IFPMA commends the CEWG for the comprehensive and important work they have conducted. The report recognizes the need to stimulate R&D into type II and III diseases where funding is underserved. Additionally, it identifies the relevance of coordination and provides a basis for discussion on increased financing into these disease areas. We congratulate the CEWG for their vision and welcome their conclusion that new models would be supplementary instruments to address challenges that cannot be fully tackled trough the current innovation paradigm.
Against this background, our member companies’ R&D programs for these diseases have increased over the last years with an overall 93 projects in 2011. 3/4 of these were developed through collaborative approaches. Additionally, our industry is thinking creatively about how to conduct further R&D: one recent example is the active contribution of know-how and intellectual property by several companies to the WIPO Re:Search.

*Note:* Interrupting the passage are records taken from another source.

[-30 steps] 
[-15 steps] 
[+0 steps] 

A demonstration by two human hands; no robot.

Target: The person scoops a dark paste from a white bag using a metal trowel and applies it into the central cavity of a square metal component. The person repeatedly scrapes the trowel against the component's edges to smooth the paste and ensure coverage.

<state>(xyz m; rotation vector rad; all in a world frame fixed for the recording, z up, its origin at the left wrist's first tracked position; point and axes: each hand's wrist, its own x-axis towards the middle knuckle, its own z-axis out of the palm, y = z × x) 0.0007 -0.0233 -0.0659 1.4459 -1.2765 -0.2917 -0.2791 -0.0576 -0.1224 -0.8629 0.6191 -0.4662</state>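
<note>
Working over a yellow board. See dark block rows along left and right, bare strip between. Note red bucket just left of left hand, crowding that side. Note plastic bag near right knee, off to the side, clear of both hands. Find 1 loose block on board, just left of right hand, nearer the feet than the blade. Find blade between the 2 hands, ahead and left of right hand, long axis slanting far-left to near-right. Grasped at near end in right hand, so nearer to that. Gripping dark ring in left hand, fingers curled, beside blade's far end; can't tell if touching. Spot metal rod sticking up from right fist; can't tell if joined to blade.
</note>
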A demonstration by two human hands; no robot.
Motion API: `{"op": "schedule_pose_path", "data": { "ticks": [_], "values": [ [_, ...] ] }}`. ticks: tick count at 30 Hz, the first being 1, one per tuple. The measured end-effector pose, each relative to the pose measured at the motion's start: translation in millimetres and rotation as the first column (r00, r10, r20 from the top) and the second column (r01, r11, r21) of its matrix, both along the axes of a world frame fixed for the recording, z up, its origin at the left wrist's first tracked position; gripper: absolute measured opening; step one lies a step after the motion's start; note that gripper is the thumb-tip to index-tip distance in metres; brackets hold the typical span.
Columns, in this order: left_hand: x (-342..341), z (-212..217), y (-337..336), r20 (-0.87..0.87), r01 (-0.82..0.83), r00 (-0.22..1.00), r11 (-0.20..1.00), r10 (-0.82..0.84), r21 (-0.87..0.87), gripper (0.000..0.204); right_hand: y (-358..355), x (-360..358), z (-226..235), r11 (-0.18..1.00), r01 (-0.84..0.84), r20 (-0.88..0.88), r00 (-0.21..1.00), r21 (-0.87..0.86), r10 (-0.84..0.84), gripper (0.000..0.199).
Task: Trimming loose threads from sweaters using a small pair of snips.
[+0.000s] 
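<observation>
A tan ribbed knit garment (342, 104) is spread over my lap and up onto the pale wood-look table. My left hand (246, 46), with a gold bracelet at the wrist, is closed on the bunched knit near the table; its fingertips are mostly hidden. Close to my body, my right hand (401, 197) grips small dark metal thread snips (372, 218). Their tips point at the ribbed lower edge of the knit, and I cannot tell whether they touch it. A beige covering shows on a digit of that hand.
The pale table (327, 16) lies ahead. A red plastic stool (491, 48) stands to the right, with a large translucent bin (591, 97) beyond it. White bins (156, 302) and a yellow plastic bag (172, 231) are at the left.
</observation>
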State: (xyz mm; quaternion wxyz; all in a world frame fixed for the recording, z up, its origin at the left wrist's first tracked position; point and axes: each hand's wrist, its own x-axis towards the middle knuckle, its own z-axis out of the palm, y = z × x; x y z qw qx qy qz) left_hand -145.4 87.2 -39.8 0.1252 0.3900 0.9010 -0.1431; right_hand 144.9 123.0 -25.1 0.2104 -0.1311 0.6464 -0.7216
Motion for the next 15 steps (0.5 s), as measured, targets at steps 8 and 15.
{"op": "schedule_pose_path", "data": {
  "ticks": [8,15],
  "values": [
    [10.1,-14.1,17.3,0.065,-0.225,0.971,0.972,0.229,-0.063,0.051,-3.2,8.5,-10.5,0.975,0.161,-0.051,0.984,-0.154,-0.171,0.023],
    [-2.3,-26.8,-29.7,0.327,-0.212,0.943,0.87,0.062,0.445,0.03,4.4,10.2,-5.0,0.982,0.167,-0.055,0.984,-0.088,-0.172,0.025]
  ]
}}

In the race against these diseases many hurdles need to be overcome.
As a leading partner in R&D, we observe that most of the existing projects are in relatively early stages; there is need for more funding to start new research or ensure funding levels are appropriate as projects progress into clinical trials. Furthermore, more attention should be placed on clinical trials and regulatory infrastructures in developing countries – where the trials may have to take place –and which will have to review any future products.
The question we need to answer now is how to proceed forward.
The CEWG has produced a landmark report containing a number of interesting proposals and has also identified occasions where data and co-ordinating mechanisms are lacking.
This is a massive undertaking.
It is important that member states take the appropriate time to fully evaluate all the available options the report has highlighted and find a collaborative way to go forward.
Discussions should account for the complexity and ongoing evolution of the pharmaceutical innovation paradigm. Any successful model should consider the need for prioritization, effectiveness, and sustainability, with an aim to increase innovation and improve access to high quality, safe, and effective medicines for these diseases.
Industry stands ready to share its expertise to assist further R&D efforts which are crucial to achieve our shared commitment to innovation and access to medicines for these diseases.